Afinal, o que é afeto?
Quando a vida adulta exige resistência e resiliência enquanto esconde a criança revindicando atenção, o afeto se desdobra em colo para acolher essa queda tão iminente e oferece escuta àquela dor tão latente. Ele está aqui para abrigar essa dor e essa queda, até que você consiga seguir, apesar disso.
Quando a vida segue sendo a vida enquanto simplesmente não queremos vivê-la, o afeto se recolhe nesse escuro tão silencioso. Olhamos, juntas, para o nada, até que você consiga retomar seu movimento.
Afeto nem sempre precisa ser um movimento que movimenta o outro. A ideia de movimentar alguém, traduz-se, muitas vezes, num ato salvacionista da não compreensão da condição do outro. Salvar alguém, muitas vezes, apresenta-se naquilo que julgamos saudável para nós mesmos, mas que configura-se nocivo para o outro.
É, por exemplo, pedir à criança que engula o choro ao se deparar com suas primeiras frustrações ou ao jovem que permaneça naquele ambiente que o machuca ou ao adulto que continue em movimento mesmo ultrapassando seus limites. É uma tentativa falha de salvar o outro o mantendo num mundo que o adoece.
Cuidar do outro é permitir que ele sinta a frustração e a demonstre, é sentir as dores causadas pelo ambiente e entender o motivo dessa desistência, é observar quais limites foram ultrapassados e a necessidade daquela pausa.

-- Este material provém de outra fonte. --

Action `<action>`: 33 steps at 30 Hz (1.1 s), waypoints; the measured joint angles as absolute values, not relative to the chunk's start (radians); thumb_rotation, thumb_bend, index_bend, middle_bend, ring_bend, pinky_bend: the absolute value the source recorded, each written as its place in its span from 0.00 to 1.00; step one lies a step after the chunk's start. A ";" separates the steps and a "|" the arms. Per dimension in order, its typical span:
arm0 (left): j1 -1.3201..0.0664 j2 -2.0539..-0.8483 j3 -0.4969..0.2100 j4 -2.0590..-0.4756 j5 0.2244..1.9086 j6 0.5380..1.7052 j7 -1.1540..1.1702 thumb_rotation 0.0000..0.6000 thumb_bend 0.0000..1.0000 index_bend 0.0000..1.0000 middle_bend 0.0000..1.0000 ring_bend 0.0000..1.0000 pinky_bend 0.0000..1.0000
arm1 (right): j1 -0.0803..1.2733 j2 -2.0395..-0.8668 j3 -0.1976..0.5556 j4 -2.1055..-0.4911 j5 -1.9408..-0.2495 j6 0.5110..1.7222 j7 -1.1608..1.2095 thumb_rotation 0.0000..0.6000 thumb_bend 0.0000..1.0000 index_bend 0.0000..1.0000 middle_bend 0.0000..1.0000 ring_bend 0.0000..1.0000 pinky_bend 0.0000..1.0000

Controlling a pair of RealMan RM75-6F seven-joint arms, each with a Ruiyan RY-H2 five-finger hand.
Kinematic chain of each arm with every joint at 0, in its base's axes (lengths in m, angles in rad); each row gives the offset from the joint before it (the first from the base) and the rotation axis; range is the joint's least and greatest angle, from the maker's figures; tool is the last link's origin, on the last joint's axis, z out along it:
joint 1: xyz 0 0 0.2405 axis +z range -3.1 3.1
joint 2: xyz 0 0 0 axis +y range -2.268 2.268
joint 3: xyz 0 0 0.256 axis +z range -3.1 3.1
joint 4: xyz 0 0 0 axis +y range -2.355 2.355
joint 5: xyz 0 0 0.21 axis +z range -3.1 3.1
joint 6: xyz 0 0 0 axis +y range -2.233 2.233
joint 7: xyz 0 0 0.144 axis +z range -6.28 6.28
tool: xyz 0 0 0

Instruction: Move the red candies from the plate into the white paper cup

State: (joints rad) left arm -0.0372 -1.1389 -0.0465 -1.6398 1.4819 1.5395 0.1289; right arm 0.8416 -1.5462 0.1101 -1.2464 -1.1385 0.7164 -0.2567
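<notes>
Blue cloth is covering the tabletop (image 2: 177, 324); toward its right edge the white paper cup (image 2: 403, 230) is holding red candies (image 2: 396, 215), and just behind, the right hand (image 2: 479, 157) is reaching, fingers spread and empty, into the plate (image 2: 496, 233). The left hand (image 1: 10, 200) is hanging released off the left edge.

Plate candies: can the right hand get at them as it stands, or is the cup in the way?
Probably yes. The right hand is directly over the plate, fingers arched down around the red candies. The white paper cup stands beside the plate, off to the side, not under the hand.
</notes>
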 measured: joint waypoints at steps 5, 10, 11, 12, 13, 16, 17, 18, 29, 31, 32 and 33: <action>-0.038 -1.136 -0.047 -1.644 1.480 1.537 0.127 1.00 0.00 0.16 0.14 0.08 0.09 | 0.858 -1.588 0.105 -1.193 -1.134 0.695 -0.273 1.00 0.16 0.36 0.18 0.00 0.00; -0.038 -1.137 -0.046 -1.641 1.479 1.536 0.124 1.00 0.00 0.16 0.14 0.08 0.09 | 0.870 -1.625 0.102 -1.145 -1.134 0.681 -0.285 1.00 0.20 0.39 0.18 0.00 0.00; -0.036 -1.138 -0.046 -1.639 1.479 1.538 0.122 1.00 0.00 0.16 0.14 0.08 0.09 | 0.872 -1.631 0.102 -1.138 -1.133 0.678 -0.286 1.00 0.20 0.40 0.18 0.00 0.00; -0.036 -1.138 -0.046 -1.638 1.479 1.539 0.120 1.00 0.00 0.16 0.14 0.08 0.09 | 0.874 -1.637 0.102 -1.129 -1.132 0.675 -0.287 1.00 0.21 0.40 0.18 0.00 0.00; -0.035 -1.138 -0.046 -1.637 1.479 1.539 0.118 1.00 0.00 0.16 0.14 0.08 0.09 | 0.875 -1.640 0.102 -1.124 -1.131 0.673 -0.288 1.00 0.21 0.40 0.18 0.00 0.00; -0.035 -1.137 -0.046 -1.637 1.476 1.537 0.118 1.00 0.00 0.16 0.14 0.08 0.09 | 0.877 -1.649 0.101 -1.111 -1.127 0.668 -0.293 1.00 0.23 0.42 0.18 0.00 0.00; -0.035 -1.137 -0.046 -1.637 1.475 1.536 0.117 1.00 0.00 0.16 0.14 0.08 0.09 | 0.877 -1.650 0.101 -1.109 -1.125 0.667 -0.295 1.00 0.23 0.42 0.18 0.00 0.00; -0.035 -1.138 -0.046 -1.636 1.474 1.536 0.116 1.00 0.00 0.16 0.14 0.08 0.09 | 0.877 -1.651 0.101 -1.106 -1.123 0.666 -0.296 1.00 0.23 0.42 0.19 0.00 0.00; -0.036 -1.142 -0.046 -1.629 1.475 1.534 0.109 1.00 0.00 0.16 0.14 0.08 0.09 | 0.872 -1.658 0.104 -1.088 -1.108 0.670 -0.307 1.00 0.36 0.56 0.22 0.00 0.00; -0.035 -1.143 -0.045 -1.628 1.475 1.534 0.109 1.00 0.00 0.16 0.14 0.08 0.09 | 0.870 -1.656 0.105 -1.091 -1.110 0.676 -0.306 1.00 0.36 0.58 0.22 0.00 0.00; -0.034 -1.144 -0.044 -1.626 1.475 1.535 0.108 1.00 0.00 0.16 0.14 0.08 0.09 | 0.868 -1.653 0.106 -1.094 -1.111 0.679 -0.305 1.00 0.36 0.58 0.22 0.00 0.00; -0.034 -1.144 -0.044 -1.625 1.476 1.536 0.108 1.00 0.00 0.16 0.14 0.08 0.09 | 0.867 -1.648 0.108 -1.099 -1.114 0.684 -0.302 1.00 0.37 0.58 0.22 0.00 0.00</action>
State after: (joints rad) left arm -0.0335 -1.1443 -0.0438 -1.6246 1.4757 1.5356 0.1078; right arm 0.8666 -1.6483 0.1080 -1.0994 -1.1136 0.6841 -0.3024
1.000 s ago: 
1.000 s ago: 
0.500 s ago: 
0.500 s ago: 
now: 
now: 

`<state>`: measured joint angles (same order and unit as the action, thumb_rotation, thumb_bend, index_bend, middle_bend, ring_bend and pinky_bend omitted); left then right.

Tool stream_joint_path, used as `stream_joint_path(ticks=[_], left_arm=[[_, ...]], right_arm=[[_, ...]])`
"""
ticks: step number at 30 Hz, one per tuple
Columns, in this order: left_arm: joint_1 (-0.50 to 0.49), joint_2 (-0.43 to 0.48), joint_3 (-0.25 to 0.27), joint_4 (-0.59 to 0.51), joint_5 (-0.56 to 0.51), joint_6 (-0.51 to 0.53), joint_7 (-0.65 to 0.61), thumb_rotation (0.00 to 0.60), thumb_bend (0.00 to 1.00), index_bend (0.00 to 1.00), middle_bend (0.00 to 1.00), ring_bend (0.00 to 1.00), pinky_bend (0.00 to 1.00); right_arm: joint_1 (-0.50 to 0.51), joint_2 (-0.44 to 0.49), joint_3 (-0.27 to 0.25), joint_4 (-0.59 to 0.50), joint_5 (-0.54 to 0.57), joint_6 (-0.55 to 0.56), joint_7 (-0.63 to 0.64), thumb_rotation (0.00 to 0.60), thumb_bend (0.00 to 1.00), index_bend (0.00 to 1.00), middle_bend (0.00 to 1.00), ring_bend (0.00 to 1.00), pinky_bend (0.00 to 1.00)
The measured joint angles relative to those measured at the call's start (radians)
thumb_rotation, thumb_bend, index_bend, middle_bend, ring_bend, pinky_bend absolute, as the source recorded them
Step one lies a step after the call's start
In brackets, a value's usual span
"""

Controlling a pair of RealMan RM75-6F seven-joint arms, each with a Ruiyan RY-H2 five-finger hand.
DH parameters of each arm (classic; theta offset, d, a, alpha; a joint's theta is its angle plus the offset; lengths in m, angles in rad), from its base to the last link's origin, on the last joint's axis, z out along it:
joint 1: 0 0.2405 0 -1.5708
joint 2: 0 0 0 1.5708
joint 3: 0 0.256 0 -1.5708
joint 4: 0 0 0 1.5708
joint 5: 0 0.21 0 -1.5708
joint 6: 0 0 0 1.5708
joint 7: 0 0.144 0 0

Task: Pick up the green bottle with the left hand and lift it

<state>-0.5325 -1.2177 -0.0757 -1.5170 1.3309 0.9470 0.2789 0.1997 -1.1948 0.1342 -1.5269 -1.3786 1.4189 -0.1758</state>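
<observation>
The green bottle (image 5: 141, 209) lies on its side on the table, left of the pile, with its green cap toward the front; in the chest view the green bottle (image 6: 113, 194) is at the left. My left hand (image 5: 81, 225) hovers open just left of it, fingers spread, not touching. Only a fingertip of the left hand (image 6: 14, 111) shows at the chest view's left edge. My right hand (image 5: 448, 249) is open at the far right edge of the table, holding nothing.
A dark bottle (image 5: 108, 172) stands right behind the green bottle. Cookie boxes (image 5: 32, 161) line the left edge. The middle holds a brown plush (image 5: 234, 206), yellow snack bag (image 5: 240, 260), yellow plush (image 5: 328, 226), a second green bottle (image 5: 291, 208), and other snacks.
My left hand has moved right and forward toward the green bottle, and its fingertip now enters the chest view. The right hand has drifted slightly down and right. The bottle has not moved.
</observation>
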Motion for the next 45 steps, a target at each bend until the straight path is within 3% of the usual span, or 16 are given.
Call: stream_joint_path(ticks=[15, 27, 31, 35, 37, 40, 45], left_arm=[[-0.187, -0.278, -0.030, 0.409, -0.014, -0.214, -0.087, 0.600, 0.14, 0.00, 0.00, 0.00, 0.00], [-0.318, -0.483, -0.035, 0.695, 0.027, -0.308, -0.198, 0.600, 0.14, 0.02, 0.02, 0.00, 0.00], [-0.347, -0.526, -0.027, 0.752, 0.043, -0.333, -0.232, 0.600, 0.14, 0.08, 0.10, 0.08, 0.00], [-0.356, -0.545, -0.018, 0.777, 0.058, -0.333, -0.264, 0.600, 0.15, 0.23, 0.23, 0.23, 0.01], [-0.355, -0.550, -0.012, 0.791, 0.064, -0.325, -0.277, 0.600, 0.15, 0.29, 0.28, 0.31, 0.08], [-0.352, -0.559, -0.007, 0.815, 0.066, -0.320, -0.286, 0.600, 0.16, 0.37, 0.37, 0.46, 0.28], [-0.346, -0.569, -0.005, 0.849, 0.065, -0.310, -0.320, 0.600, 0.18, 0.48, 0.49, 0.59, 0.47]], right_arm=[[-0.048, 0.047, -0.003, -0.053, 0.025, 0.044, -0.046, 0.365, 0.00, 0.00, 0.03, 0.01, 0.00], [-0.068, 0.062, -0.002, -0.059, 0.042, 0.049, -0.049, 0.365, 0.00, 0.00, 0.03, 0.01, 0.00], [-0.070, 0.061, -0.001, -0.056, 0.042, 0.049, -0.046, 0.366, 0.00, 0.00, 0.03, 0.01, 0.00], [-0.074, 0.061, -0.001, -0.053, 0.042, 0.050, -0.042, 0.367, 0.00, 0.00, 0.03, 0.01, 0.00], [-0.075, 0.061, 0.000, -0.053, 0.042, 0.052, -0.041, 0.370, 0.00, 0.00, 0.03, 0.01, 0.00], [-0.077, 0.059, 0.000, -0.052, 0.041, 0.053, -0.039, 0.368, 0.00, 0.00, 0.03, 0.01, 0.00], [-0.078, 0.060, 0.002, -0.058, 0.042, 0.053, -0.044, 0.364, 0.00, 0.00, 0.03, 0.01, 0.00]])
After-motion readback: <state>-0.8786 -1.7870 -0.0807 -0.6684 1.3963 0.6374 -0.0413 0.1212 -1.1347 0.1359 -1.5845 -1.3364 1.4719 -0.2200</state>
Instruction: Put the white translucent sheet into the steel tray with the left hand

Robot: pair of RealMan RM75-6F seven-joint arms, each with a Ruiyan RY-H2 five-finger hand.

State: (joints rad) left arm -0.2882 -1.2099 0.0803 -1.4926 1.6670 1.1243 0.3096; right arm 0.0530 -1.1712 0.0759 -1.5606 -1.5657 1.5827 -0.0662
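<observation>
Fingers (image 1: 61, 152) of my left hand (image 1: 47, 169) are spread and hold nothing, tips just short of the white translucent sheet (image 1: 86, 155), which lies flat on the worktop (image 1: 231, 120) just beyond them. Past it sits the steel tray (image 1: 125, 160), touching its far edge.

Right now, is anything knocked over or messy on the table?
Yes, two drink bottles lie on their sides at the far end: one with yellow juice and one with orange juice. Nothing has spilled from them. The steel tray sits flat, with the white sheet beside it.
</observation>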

Assim, também podemos afetar o outro quando o nada se faz presente. Ele é um movimento de acolhimento que se faz no recolhimento. "Posso te acompanhar nesse silêncio?", "posso te acompanhar nesse escuro?", "posso cair com você?", "Estou aqui com você."
O afeto em movimento não se faz apenas na fala, mas na escuta. Não sinto a sua dor, mas me disponho a senti-la para que ela não te sobrecarregue tanto.
O afeto em movimento não significa a ação sobre o outro, mas a pausa com o outro. Não precisa continuar agora, posso desacelerar meu movimento, me recolher com você e acolher o seu processo. Seguimos juntas no seu tempo e ritmo.
Afeto também é pausa e recolhimento. E a vida, na contramão do produtivismo, também se faz nas pausas e desistências.